Friends Kellie McIntosh and Jessica Olle have bonded while playing footy.
"It gives you energy, running around and catching the ball … it's good," Olle said.
Rockets players live with different levels of intellectual disability — something coach Graeme Glanville has learned to take into account.
"The biggest challenge, I think, is working out the right way to talk to the individual players," Glanville said.
Glanville's been coaching the Rockets for about five years. Like many of those involved with the team, he has a personal connection. He son plays for the Rockets.
"I just love it.
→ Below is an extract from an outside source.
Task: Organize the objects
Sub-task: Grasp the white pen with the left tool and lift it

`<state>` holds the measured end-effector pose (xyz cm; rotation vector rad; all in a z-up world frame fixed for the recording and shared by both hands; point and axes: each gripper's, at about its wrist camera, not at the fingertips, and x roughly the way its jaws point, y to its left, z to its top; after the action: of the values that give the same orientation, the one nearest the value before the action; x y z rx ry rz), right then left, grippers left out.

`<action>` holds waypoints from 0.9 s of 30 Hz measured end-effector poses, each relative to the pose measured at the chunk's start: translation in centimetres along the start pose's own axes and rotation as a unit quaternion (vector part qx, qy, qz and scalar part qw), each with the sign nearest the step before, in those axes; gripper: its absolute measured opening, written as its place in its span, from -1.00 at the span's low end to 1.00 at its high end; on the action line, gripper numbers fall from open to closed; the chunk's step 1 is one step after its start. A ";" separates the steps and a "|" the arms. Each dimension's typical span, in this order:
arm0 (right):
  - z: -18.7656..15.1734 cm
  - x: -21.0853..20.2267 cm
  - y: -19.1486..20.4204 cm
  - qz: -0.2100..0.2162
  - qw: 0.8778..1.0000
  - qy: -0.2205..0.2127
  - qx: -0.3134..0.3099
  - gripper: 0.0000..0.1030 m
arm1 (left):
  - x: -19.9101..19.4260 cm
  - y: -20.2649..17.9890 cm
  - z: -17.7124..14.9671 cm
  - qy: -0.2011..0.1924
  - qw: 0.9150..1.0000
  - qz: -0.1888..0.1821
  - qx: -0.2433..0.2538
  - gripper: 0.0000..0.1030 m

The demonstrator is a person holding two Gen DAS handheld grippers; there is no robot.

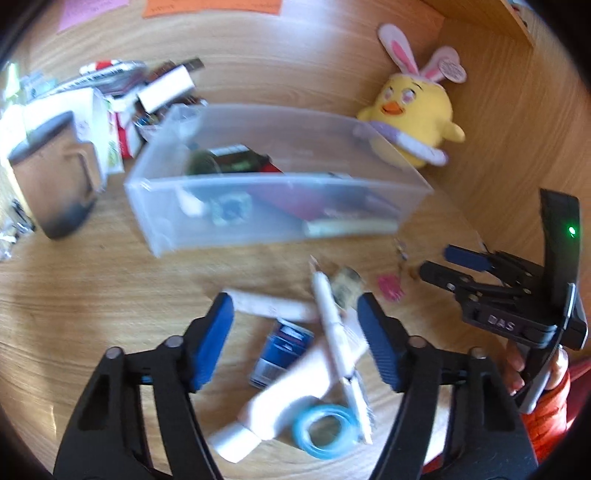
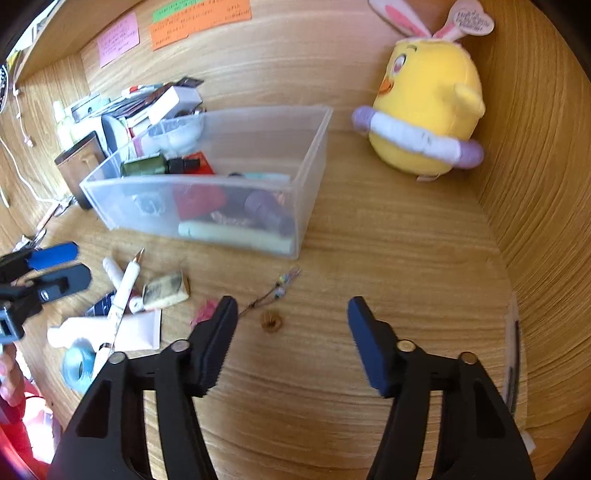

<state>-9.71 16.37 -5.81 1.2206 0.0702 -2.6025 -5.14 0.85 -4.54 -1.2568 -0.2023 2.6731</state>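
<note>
A clear plastic bin (image 1: pixel 258 206) (image 2: pixel 207 206) holds bottles and small items on the wooden desk. In front of it lies a loose pile: a white pen (image 1: pixel 332 317) (image 2: pixel 123 291), a white tube (image 1: pixel 284 398) (image 2: pixel 110 330), a blue tape roll (image 1: pixel 327 430) (image 2: pixel 77 365), a blue packet (image 1: pixel 282 349), a small tan packet (image 1: pixel 347 286) (image 2: pixel 166 290), a pink clip (image 1: pixel 390 287) (image 2: pixel 205 310) and a beaded string (image 2: pixel 275 291). My left gripper (image 1: pixel 295 339) is open above the pile. My right gripper (image 2: pixel 291 339) is open and empty over bare desk, near a small brown ring (image 2: pixel 271 320).
A yellow chick plush (image 1: pixel 413 114) (image 2: pixel 424 110) sits at the back right against the wooden side wall. Boxes and a brown mug (image 1: pixel 55 173) crowd the back left. Sticky notes (image 2: pixel 199 18) hang on the back wall.
</note>
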 end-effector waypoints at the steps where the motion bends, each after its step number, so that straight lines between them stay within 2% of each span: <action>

I love watching them get out there and get a smile and get near the football and enjoy themselves," Glanville said.
During games, the priority is not so much the score, as it is the experience for the players.
"Some of 'em are full-on footballers that are brilliant at it … and others, they're not an athlete really at all," Glanville said.
"We try to accommodate everyone. It's all-ability. So, even if we gotta carry you around out there, we'll figure out a way to get you a kick."
The Rockets play in the Victorian Football Integration Development Association, a competition for players with an intellectual disability.
About every three or four weeks, a series of games are scheduled on a weekend in different regional towns.
Rockets' players and their families get to experience something most Australians take for granted.
"They can have a typical day of footy, just like everybody else," Betts explained.
"Mum and dad can go to the footy, watch their child play, just like a regular family. So, that's all you want in life, really.
"Some of these parents have never thought their child would play footy [or] would have a day of travelling around the countryside supporting them."
Wilson's parents have seen him blossom during his time with the Rockets. He's gone from being painfully shy and quiet, to forming friendships with his teammates.
"He's really out of his shell now. It's great," Gary Wilson said.
"It gets us out of the house. And we love supporting, not just Tyler, but all of them. They're a great bunch of guys and girls," Elaine Wilson said.
Over the years, the Rockets have become a familiar part of the Echuca-Moama sports scene. There are close connections with Echuca United, the town's other footy team. Many Rockets players help out during their games.
And, like Keath and Wilson, many Rockets players are part of supported work crews run by disability service provider Vivid.
Over the years, Vivid chief executive Scott Alexander has witnessed the impact that being part of a team has had on the men and women who play for the Rockets.
"If I was to pinpoint one thing, it's that growth in self-belief, confidence and social interaction. It's very healthy," Alexander said.
For those who make this team go — the coaches, the managers, the families — it's a major commitment. Hours spent setting up and running training, fundraising and organising travel to games.
But they wouldn't trade it for a second.
"It brings great joy, not just to these guys and girls wanting to play a game of football, but to everyone that's involved," McGann said.
"The satisfaction of watching these smiles on these faces, not just on the players, but even on the parents and the carers on the sidelines … it's a great, great thing to be involved in."